Open Access

Usefulness of diffusion tensor imaging for the differentiation between low-fat angiomyolipoma and clear cell carcinoma of the kidney

Contributed equally
SpringerPlus20165:12

https://doi.org/10.1186/s40064-015-1627-x

Received: 26 August 2015

Accepted: 17 December 2015

Published: 4 January 2016

Abstract

To investigate the value of apparent diffusion coefficient (ADC) and fractional anisotropy (FA) in differentiating clear-cell renal cell carcinoma (CCRCC) from low-fat renal angiomyolipomas (RAML), and to obtain the optimal b value. Fifty patients, including 30 cases of CCRCC and 20 cases of low-fat RAML, were retrospectively recruited to participate in this study. Before renal nephrectomy, all subjects underwent functional magnetic resonance imaging. For diffusion tensor imaging (DTI), a respiratory-triggered coronal echo planar imaging sequence was performed with three groups of different b values (0 and 400, 600, and 800). The ADC and FA of kidneys were analyzed and compared between different b values using analysis of variance. Receiver operation characteristic analysis was computed to assess the diagnostic performance of ADC and FA in differentiating low-fat RAML from CCRCC and to determine the optimal b values.
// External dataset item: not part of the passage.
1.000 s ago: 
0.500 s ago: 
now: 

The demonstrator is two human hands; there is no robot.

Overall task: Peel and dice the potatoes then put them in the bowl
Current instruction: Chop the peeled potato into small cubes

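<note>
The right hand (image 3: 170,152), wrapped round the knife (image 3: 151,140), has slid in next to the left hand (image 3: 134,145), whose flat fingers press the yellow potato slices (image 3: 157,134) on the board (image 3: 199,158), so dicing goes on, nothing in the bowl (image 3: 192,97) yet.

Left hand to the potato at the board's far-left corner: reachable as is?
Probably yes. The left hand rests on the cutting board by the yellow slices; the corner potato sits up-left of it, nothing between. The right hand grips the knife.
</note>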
With either CCRCC or low-fat RAML, the ADC values decreased with increased b values and significant differences were observed (F = 11.34, 23.15, P < 0.05), while the FA values were not significantly different (F = 0.28, 2.80, P > 0.05). The statistical differences in ADC, and the FA values for CCRCC and low-fat RAML were significantly different (P < 0.05). When the b value was 0.800 s/mm2, the cutoff FA value for differentiating CCRCC from low-fat RAML was 0.254 × 10.3 mm2/s, and had a sensitivity of 100 %, and a specificity of 73.3 %. MR-DTI can be used to differentiate CCRCC from low-fat RAML.

Keywords

Diffusion tensor imaging Renal angiomyolipomas Clear cell renal cell carcinomas Fractional anisotropy

Background

Renal angiomyolipoma (RAML) is a benign neoplasm, which is formed by various tissues, including blood vessels, fat, and muscle. Typical RAML can be diagnosed using unenhanced computed tomography (CT), but there is difficulty in distinguishing low-fat RAML from renal cell carcinomas (RCC). However, identification of renal tumor type is essential to the choice of treatment. At present, ultrasound (US), CT, and magnetic resonance imaging (MRI) techniques are inadequate for differentiating benign tumors from malignant renal masses (Paspulati and Bhatt 2006; Kim et al. 2002; Semelka et al. 1991; Israel 2006; Hecht et al. 2004; Ho et al. 2002).

Diffusion weighted imaging (DWI) reflects water motion at the molecular level and provides useful information on parenchymal microstructure and function with the major advantages of not using ionizing radiation or potentially nephrotoxic contrast agents (Notohamiprodjo et al. 2008; Palmucci et al. 2011). The apparent diffusion coefficient (ADC) value is altered by various physiological and pathological conditions of the renal system. Several reports have demonstrated the usefulness of DWI in renal tumor diagnosis (Wang et al. 2010; Kim et al. 2009; Cova et al. 2004; Squillaci et al. 2004a, b; Taouli et al. 2009; Manenti et al. 2008; Zhang et al. 2008; Sandrasegaran et al. 2010; Kilickesmez et al. 2009). DWI is also helpful to characterize and differentiate renal masses and to provide information about the biophysical properties of tissues, such as cell organization and density.

The renal structures of tubules, vessels, and collecting tubules are arranged in a radial pattern, leading to anisotropic distribution (Mannelli et al. 2010). DWI does not allow analysis of diffusion in multiple directions, and therefore diffusion tensor imaging (DTI) is employed. Fractional anisotropy (FA) is a dimensional parameter which analyzes water diffusion in different directions and expresses the preferred direction of the diffusion. When the tissue is completely isotropic, FA = 0, and when the water is forced to diffuse in one particular direction, FA = 1 (Cutajar et al. 2011).

RCC comprises a variety of histological types; therefore, the diffusion property is heterogeneous. Notohamiprodjo et al. (2008) investigated diffusion properties of RCC by DTI, and the surrounding pseudo-capsule of cystic RCC showed a very high FA. The liquefied center showed a very low FA, similar to renal cysts, but with an ADC considerably lower and similar to the solid RCC, so that DTI may have contributed to the differentiation of renal masses. However, there are few comparisons between benign and malignant tumors.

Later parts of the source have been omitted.